OUR march towards an authoritarian Covid state grows ever faster by the day.
Wales will lock down entirely for two weeks despite hard evidence that such a measure is NOT associated with decreased Covid-19 mortality.
Meanwhile, it slipped out quietly over the weekend that police are being given access to your personal data from the NHS test and trace app.
That’s the biggest own goal of the crisis so far – because all it’s going to do is encourage people to delete the app from their phones as quickly as possible.
But as big brother attempts to track our movements to ensure Covid compliance, an altogether more disturbing trend is emerging when it comes to how the rich and powerful are impacted by this virus.
Britain’s elite seem to believe the draconian rules they are imposing on us mere mortals do not apply to them.
It’s becoming the ultimate example of do as I say not as I do.
There’s Tony Blair dining out at a posh restaurant after returning from the US, refusing to adhere to the strict 14-day quarantine, just like Kanye West before him.
There’s another former leader, Jeremy Corbyn, flouting the laws all the time, despite the fact he’s in a vulnerable age group.
There’s pious Health Secretary Matt Hancock, who takes great pleasure in preaching to us on a daily basis about the freedoms we need to give up, refusing to answer whether he downed booze in parliament after the 10pm curfew he is enforcing on the hospitality industry.
And then there’s the SNP’s shameless Margaret Ferrier who slammed Dominic Cummings for driving with his sick wife and son in a car to seek refuge when he had Covid.
But when she got the virus, Nicola Sturgeon’s close political ally didn’t give a damn about infecting the rest of us.

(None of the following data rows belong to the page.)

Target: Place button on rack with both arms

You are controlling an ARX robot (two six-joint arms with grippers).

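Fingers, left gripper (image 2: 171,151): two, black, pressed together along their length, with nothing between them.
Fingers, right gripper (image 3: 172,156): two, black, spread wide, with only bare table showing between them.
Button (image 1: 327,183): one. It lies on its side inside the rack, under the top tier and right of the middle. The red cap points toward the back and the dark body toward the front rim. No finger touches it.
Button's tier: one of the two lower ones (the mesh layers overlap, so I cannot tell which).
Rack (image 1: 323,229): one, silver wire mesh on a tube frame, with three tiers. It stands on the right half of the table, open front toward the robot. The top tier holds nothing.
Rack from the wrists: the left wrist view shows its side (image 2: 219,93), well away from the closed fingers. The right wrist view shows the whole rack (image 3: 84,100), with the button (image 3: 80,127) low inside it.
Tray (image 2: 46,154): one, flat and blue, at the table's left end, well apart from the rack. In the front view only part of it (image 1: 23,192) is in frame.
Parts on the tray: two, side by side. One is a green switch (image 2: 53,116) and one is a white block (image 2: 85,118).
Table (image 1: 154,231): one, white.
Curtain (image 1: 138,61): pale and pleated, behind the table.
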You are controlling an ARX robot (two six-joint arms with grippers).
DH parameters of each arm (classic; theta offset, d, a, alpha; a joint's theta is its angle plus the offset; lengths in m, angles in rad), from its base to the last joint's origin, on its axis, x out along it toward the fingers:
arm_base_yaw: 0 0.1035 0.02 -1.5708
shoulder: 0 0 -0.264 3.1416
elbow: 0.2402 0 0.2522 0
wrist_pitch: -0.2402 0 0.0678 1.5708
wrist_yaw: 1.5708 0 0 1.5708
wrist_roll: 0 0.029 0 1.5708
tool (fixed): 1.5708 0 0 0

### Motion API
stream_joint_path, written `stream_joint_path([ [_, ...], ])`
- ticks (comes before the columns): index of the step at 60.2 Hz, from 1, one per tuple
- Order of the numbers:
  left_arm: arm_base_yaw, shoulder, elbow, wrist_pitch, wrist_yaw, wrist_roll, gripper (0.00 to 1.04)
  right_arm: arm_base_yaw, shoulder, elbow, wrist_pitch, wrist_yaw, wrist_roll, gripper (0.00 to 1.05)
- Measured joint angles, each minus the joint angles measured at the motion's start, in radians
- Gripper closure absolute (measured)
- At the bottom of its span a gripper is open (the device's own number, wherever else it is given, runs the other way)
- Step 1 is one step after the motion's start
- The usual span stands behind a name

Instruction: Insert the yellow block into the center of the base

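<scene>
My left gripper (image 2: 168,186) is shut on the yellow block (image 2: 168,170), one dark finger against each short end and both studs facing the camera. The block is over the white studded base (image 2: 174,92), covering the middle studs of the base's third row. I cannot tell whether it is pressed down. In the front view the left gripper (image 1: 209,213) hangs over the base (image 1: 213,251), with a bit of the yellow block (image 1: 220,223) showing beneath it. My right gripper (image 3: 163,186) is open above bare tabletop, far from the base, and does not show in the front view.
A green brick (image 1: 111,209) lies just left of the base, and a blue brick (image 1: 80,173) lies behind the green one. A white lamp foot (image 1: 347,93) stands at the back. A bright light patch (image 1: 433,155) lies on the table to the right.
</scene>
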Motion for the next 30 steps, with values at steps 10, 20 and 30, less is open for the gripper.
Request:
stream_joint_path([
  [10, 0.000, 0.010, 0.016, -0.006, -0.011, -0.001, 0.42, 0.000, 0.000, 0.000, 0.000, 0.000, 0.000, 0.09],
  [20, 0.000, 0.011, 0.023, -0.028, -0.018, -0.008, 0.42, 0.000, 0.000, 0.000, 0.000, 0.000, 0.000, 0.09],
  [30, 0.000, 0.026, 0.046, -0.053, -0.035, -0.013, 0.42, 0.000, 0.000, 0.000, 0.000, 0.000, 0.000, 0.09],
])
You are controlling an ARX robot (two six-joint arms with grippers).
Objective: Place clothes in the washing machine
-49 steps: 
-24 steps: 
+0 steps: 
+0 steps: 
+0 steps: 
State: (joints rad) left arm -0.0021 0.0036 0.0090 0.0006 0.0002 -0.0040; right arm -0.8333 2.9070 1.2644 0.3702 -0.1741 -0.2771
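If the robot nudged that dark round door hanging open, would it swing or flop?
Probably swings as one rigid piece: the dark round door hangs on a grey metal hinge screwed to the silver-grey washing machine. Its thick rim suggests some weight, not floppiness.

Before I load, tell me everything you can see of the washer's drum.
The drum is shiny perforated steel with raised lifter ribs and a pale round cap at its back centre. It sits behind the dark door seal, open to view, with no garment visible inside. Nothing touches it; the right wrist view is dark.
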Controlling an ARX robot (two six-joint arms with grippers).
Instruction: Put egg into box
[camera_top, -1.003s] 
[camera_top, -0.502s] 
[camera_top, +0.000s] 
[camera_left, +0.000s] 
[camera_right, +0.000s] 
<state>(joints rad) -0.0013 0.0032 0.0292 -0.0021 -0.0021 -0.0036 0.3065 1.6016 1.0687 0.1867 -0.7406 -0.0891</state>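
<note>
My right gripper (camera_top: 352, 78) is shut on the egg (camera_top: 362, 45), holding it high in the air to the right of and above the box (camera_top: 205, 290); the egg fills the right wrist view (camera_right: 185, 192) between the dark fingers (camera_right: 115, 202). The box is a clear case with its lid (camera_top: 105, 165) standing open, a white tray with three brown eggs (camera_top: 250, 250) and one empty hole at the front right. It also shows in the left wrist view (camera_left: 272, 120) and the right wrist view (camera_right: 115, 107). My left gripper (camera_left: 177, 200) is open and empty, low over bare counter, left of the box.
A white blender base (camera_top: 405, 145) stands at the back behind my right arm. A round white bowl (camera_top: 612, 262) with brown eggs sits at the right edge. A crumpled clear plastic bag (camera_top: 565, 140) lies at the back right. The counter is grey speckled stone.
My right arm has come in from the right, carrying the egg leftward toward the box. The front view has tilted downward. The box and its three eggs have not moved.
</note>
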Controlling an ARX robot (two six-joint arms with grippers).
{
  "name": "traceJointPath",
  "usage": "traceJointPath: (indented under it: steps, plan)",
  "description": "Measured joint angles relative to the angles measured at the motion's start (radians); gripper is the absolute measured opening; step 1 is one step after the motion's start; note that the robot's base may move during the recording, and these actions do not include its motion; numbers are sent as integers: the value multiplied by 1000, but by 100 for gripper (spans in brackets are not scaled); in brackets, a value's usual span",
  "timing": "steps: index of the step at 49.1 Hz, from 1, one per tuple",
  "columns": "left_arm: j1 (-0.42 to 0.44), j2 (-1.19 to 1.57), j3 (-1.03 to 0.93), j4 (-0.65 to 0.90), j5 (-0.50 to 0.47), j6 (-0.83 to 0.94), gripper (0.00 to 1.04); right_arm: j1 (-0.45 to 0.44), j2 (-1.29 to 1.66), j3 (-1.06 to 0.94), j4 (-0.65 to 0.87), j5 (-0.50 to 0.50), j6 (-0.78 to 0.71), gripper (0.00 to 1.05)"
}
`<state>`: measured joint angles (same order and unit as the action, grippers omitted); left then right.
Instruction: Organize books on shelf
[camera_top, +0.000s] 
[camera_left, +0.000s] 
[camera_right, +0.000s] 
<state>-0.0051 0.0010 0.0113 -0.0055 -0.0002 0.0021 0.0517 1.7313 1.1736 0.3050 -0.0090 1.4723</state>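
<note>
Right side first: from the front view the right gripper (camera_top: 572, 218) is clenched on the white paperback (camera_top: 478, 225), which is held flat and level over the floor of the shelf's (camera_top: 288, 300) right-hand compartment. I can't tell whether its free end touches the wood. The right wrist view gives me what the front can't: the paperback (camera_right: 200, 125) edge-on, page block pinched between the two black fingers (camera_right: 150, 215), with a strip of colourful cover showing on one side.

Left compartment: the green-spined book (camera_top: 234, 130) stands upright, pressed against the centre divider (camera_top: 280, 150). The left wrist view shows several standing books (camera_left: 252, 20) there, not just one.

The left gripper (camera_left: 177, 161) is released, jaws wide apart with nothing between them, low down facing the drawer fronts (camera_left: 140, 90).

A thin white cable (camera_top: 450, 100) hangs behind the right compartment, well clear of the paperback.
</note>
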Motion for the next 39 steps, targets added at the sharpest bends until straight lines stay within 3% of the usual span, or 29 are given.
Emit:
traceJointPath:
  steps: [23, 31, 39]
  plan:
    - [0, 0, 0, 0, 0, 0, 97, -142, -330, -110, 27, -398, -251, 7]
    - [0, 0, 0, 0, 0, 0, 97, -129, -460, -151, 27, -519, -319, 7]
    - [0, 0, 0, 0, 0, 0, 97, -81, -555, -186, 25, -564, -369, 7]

Ferrier refused orders to self-isolate and hopped on a train from London to Scotland.
Her justification for doing so was that Covid had clouded her brain.
I’ve had the virus too, Ms Ferrier, and the one thing I was absolutely certain of is that I was not going to set foot outside my front door and pass it on to anyone else.
Have the police taken action? Of course not!
It’s becoming obvious that there is one rule for our leaders and another for folk like us.
Which is going to make it pretty difficult for our political leaders as they try to curb our civil liberties and freedoms with increasingly ridiculous measures not backed up by any science.
There is only one figure that should be dominating the headlines today.
Official statistics have shown that at least 26,000 poor souls have died at home since the March lockdown – because they wouldn’t or couldn’t go to hospital.
That’s the true cost of these ongoing lockdowns and, if we continue with our current policy approach, it’s only going to get worse.